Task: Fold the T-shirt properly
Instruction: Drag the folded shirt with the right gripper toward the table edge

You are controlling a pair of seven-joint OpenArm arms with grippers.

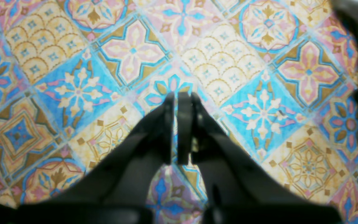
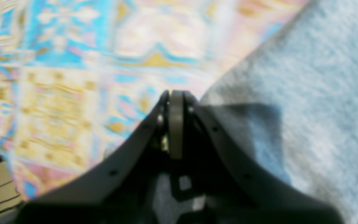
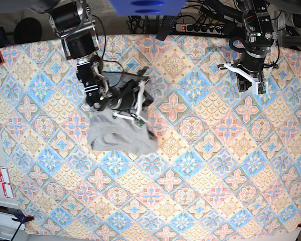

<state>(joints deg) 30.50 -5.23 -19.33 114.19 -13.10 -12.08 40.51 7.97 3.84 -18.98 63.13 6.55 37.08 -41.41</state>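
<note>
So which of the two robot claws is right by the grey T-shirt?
The right claw, on the base view's left, sits at the crumpled heather-grey cotton T-shirt. The left claw hangs far off over bare patterned tablecloth.

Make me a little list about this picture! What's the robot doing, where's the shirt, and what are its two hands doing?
shirt: the T-shirt, grey, lies bunched in a rough heap, not flat, on the tablecloth
right gripper: shut, at the shirt's edge; it shows no cloth pinched between its fingers
left gripper: shut, holding nothing, over bare tablecloth, far from the shirt
tablecloth: colourful diamond pattern, covers the whole table
fold: not done yet
</note>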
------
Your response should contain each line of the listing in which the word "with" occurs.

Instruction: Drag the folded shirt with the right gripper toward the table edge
You are controlling a pair of seven-joint OpenArm arms with grippers.

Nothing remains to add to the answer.